I don't know much about home schooling. I don't understand why a teacher has to go to college to get a degree, yet, anyone can decide to home school their children. A good friend of mine home schools all four of her children. She got her GED, which is great, but has had no college.
I'm not trying to fire up the forum; I just don't understand it. I would prefer my children go to school with qualified teachers and to be around kids their own age. After all, I think you have to socialize children like you do dogs.


I knew a family growing up where the whole family of kids were taught at home. They did OK, but they grades weren't nearly enough to do much with once they went out to work.

My nephew ( well his wife does) home schools his son he is 10 years old and has never set foot in a school. My whole family feels very bad for him.

OK, teacher chiming in here.

My personal opinion is that if your child has specific 'needs' that public or private school can't address to your satisfaction, then home school might be the right choice.


I have just always felt that school was a place where you didn't just learn academic things.. you learned "lifestyle" things... I think home schooling lacks a lot of those "lessons for life" children need so badly

These are just pieces of responses I got from people on this topic. It is very hurtful to me as these are people I considered "friends." I guess it matters that most of them are older and this is NOT a mommies board that i am showing the comments from.
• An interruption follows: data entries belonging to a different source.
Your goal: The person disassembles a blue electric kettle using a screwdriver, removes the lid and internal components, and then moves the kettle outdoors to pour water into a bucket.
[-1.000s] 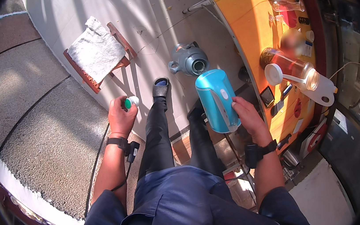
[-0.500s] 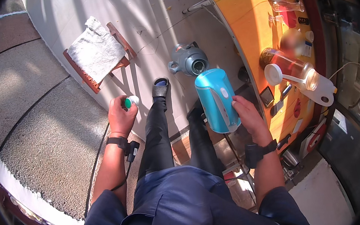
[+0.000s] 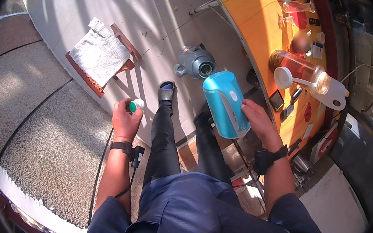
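Spout of kettle [image 3: 219, 112] and bottom of grey flask [image 3: 190, 60] hidden; object [image 3: 301, 43] on table [image 3: 249, 22] blurred, perhaps round.

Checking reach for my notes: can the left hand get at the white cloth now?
Likely yes, stretching forward: nothing visible stands between the left hand and the white cloth, though that hand holds a green and white cap.

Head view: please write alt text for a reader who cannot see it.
The right hand holds a blue kettle tilted toward an open grey flask; the left hand holds a green-and-white cap. Left, a cloth covers a stool; right, an orange table holds a jar.
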### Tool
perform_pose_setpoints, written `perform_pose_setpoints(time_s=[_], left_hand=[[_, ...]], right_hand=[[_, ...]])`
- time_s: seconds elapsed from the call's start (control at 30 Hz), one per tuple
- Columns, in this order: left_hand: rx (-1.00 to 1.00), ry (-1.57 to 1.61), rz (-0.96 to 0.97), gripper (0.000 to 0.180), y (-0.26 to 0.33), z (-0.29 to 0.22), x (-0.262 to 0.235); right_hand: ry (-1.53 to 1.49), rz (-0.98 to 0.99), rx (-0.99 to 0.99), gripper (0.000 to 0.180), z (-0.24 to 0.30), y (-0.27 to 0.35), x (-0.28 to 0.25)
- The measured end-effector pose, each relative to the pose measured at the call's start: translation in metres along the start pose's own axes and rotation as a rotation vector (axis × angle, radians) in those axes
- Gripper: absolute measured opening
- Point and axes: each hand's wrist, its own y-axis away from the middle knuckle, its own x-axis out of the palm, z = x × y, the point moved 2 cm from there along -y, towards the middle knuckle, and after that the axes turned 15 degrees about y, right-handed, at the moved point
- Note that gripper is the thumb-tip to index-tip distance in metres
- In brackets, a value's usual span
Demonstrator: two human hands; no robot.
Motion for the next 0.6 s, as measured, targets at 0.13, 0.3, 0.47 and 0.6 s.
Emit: perform_pose_setpoints(time_s=[0.13, 0.3, 0.47, 0.6], left_hand=[[0.005, 0.005, 0.002, 0.034, -0.002, -0.001, 0.001], [0.024, -0.008, 0.008, 0.034, -0.003, -0.004, 0.003], [0.037, -0.017, 0.009, 0.034, -0.004, -0.003, 0.005], [0.059, -0.050, 0.016, 0.035, -0.006, -0.006, 0.006]], right_hand=[[-0.028, 0.002, -0.023, 0.034, -0.006, -0.002, 0.001], [-0.028, -0.012, -0.036, 0.037, -0.009, -0.002, 0.002], [0.024, 0.001, 0.008, 0.044, 0.001, -0.002, 0.001], [0.046, -0.013, 0.003, 0.044, -0.002, -0.003, 0.000]])
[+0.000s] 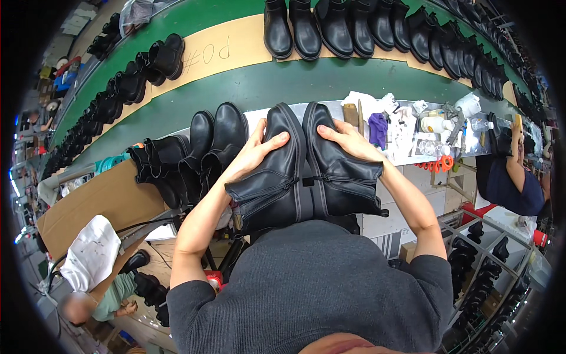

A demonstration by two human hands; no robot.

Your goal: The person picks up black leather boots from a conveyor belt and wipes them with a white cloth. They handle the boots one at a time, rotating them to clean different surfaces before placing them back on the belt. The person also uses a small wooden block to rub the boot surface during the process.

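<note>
I hold a pair of black ankle boots with side zips in front of my chest, their soles turned toward each other and their toes pointing away. My left hand [259,152] is closed around the left boot [285,159], its thumb lying on the upper near the toe. The right boot [330,162] is gripped by my right hand [352,141], thumb likewise across the upper. Most of my fingers are hidden behind the boots. Beside my left forearm, more black boots [227,127] stand on the near edge of the bench.
A green conveyor [247,87] curves across, carrying rows of black boots [336,29] on cardboard strips. At right, a bench holds a purple cloth [378,130], bottles [435,124] and rags. Orange-handled scissors [443,163] hang below. Cardboard [103,197] leans at left. Co-workers are on both sides.
</note>
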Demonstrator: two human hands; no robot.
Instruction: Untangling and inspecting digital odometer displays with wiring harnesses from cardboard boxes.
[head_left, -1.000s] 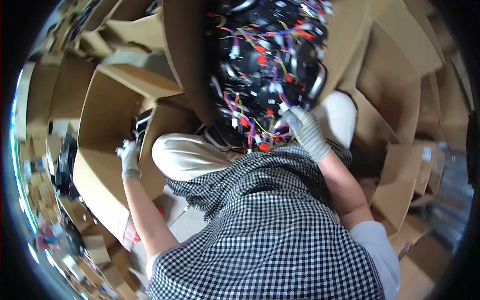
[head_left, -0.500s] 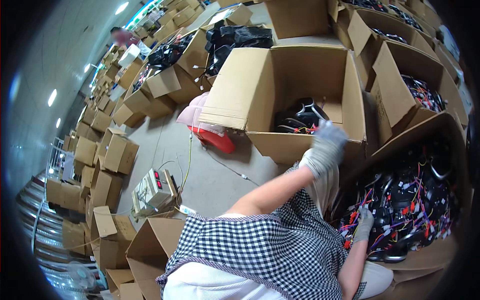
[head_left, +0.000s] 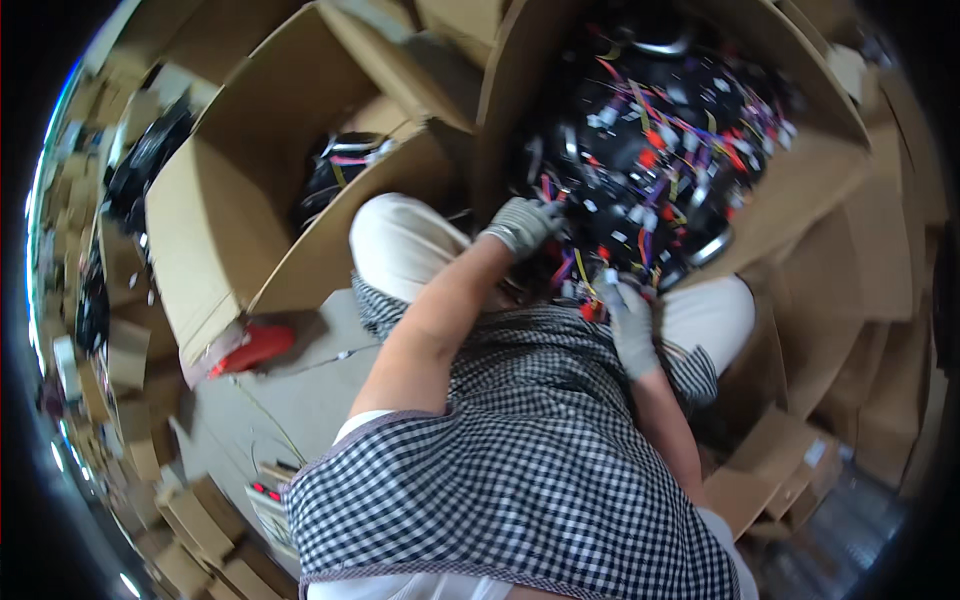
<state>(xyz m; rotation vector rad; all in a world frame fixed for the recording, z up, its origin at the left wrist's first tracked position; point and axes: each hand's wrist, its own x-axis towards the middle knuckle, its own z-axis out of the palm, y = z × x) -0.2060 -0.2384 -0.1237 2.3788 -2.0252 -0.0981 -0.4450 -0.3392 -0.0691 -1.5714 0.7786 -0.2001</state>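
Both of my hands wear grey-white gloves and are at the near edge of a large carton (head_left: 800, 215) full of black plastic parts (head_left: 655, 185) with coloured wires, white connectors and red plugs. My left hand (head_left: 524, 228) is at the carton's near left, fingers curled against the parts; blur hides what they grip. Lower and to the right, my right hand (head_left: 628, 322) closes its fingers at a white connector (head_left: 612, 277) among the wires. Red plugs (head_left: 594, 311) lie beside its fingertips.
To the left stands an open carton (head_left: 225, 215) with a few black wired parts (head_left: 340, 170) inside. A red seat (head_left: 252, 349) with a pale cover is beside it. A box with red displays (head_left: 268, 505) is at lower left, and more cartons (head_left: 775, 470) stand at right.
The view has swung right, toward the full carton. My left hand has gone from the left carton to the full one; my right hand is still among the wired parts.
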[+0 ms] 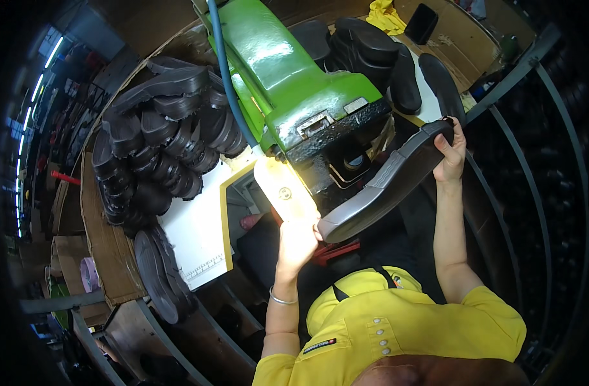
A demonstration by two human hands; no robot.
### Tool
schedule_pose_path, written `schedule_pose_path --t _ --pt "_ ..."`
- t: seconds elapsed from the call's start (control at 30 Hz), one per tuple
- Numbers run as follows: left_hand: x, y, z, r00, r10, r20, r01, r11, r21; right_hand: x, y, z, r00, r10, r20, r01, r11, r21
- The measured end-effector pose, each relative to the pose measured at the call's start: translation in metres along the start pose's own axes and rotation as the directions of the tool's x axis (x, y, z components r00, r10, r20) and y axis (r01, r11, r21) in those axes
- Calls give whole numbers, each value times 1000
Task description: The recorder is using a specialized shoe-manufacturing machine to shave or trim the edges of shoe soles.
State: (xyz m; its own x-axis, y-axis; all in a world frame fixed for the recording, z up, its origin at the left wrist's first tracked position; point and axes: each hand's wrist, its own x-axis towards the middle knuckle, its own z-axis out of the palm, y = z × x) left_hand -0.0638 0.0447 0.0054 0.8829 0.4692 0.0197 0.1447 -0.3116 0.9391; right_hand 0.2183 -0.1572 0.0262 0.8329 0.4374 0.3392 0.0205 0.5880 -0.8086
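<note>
The dark shoe sole (391, 183) slants between the hands, near the green machine (307, 83). The right hand (453, 154) is clamped around its upper end; the left hand (297, 243) grips its lower end, fingers largely washed out by the lamp's (283, 186) glare. The machine's top is cut off.

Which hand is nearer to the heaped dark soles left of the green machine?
Left. The left hand is below and right of the heaped soles, at the lower end of the held sole; the right hand grips its upper end, right of the green machine.
</note>
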Motion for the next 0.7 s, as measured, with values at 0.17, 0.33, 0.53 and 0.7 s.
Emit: schedule_pose_path --t 0.17,0.33,0.53,0.7 --pt "-7 -37 1 978 -24 -208 -59 922 -382 -7 11 22 996 63 -66 -55 992 111" --pt "0 -2 12 967 49 -249 -147 908 -393 -4 28 23 976 175 -132 -164 983 87" --pt "16 15 19 883 187 -431 -205 979 5 10 34 28 947 265 -183 -246 962 117" --pt "7 14 6 908 42 -417 -144 966 -214 -2 41 37 942 304 -142 -287 949 130"
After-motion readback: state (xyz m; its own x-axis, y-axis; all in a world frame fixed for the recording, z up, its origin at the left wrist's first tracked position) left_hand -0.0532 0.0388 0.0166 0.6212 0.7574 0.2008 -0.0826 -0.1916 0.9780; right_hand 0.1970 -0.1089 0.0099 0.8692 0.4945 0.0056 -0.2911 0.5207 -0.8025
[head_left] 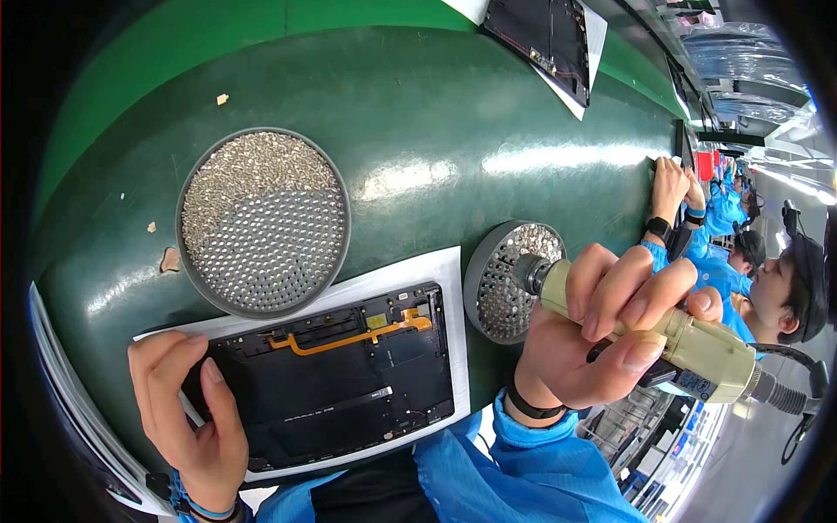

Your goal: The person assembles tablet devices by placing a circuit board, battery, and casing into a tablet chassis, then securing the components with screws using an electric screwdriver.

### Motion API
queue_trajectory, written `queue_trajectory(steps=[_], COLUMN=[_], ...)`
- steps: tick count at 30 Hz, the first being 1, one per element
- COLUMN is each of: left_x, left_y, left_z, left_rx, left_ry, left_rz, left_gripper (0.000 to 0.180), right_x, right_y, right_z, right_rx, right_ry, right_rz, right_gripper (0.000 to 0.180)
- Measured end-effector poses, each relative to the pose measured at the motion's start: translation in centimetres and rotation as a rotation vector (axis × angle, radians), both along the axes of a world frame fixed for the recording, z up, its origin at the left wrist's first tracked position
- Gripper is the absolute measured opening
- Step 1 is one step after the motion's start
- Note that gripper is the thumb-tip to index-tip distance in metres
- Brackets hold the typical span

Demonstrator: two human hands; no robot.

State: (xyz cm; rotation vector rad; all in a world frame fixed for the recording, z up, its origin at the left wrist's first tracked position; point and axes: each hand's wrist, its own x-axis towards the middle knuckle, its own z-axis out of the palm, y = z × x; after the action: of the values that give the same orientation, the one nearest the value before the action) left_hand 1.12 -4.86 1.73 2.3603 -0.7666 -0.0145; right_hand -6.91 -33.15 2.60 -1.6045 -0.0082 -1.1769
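Note:
My right hand (602, 322) is wrapped round a pale green electric screwdriver (697, 353), tilted with its dark nose at a small round dish (493, 305) of screws. The bit's tip is hard to make out against the perforated plate in that dish. In front of me a black tablet-like device housing (323, 383) lies inside up on white paper (460, 322). An orange flex cable (349, 342) runs along its upper part. My left hand (187, 410) rests at the housing's left corner, thumb and fingers apart, fingertips touching or just over the edge.
A larger round dish (347, 218) of small silver screws stands beyond the housing. Another black housing (549, 39) lies on paper at the far right. Co-workers in blue sit along the right, one person's hands (671, 192) at the bench. Small scraps (170, 259) lie at the left.

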Motion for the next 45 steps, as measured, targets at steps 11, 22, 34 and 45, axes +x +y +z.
queue_trajectory(steps=[11, 22, 34, 45], left_x=[0.0, 0.1, 0.7, 0.6], left_y=[0.0, 0.3, 0.9, 0.6], left_z=[0.0, 0.0, -0.3, -0.3], left_rx=[0.026, 0.073, 0.029, 0.049], left_ry=[-0.012, 0.008, 0.025, 0.038], left_rz=[-0.007, 0.002, -0.031, -0.040], left_gripper=[0.025, 0.031, 0.037, 0.039], right_x=[-0.2, -0.4, 1.5, 1.6], right_y=[0.2, 1.5, 3.7, 4.0], right_z=[0.1, 1.7, -0.8, -0.9], right_rx=[-0.005, 0.034, 0.034, 0.045], right_ry=[0.080, -0.089, -0.045, 0.005], right_rz=[-0.017, 0.097, 0.352, 0.308], right_gripper=[0.038, 0.043, 0.061, 0.056])
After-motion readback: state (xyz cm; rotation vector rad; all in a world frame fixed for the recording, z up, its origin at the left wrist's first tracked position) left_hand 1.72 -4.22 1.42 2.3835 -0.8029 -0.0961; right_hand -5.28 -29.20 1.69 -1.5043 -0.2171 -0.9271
Doesn't matter who said it...this is what people think of my choice. And while I could give two sh*ts what most people think - I HATE that this is how they are going to feel toward my kids. The post about socializing my kids like I do my DOGS - ummmmmm...I have never had my dogs go to school for 12 years - 180 days a year with strangers so they could play with other dogs their age!!! COME ON!!

It just upsets me. Nothing I can do - and I will just ignore it and move on...but it was hurtful.

And I have to say that it really makes me angry that people are always 100% in favor of a mom staying home with her kids. You always hear "oh that is the best thing for them..." and so on. I did stay home, it was the best thing for my sons. Now that I decide I want to stay home and continue that bond and that way of life, suddenly it is not good anymore and my kid needs to be with other dogs - er kids.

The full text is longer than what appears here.